Provincial and local authorities have given hundreds of pig farmers permission to expand, despite doubts about the way nitrogen emissions are being calculated, the NRC has found.
The paper checked licences given out in the twelve province over the last two years and found that hundreds of farmers had been allowed to expand their businesses, by just a few dozen chickens to thousands of pigs.
Last month the local council of Dinkelland, in Twente, gave one farmer permission to keep another 4,736 pigs on top of the 9,000 he is already allowed, four times the national average. His farm is less than one kilometre away from Nature 2000 area Springendal,
Conditions for expansion include a ban on extra nitrogen emissions which is calculated according to a model provided by health institute RIVM.
But both the model and the filters farmers used to clean the air inside the barns have been found to be unreliable, the paper said.
Research by Wageningen University dating back to 2018 found that the filters only removed 59% of the ammonia instead of the 85% reduction assumed by the RIVM.
A committee under the last cabinet had already come to the conclusion that the model used by the RIVM, while adequate for measuring overall nitrogen emission levels, is not suited for assessing emissions from individual businesses. This has led to a ‘false security’ regarding emission levels, the paper said.
Meanwhile, nature reserves, already damaged by nitrogen-based pollution, will be suffering even more, experts told the paper. In 2017 large parts of Springendal, where a further 535 farms are located, was already badly affected, a provincial analysis from 2017 shows.
All provinces invariably give out expansion licences, the paper found, because the RIVM model never shows an increase in nitrogen emissions, and so there are no grounds to refuse them.
But Franciska de Vries, professor of Earth Surface Science at the University of Amsterdam, said that scenario is highly unlikely.
‘More animals simply means more nitrogen is being produced. You can try to prevent is from entering the environment but more often than not that doesn’t work,’ she told the paper.

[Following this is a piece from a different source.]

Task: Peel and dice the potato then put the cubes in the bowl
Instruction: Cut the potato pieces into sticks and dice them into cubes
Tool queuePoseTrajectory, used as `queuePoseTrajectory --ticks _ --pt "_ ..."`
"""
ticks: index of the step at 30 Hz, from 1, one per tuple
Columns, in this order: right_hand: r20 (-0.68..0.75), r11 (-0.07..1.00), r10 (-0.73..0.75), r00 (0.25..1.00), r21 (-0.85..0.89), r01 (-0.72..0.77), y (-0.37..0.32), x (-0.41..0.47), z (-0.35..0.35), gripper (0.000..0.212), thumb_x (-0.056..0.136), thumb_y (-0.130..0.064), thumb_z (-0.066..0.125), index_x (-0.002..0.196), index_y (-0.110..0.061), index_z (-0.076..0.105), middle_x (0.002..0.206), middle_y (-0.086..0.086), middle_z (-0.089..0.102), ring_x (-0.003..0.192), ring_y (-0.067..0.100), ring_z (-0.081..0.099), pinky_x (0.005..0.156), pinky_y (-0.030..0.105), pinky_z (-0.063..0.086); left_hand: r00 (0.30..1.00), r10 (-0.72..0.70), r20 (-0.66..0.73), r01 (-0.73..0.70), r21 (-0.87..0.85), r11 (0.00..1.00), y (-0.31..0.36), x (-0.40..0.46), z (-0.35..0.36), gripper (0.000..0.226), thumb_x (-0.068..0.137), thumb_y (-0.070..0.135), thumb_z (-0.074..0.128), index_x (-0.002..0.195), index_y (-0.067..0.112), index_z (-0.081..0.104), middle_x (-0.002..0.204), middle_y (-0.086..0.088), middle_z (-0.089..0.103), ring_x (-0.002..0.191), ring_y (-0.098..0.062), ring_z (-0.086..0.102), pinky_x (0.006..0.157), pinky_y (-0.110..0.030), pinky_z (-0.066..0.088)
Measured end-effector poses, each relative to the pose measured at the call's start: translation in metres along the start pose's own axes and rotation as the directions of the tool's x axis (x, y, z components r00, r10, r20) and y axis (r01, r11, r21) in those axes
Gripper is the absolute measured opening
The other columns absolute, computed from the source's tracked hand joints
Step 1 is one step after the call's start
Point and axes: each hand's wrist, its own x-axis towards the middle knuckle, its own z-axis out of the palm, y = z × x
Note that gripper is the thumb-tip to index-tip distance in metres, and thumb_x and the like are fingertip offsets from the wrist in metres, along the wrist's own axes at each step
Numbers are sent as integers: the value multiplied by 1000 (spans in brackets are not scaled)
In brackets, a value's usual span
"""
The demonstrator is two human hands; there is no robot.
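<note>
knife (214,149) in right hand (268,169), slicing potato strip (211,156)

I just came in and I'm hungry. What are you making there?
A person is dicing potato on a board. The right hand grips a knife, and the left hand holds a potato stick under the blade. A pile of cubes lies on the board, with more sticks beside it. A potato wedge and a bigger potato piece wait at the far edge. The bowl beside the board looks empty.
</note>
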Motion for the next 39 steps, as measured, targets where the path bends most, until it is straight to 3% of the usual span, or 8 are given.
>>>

Environmental law researcher Ralph Frins said emission levels are higher in some places than the model calculates. The agriculture ministry admitted to the NRC that this is the case, but did not have any data on how often and where this was happening.
The research led to eight expansion licences being revoked in Utrecht last month as a result of a case brought by environmental movement Mobilisation for the Environment (MOB). In another case, in Friesland, a provincial licence allowing a dairy farmer to expand was also cancelled for lack of reliable data on nitrogen emissions.
The decision is a ‘bomb under the nitrogen policy’ MOB said, because it could set a precedent and the scupper expansion plans of hundreds of other farmers across the country, particularly those who farm on the fringes of nature reserves.
The Netherlands is bound by a European guideline to protect vulnerable areas but is not doing enough, the Council of State said in 2019. Buy out schemes for pig farmers, for example, have been largely unsuccessful.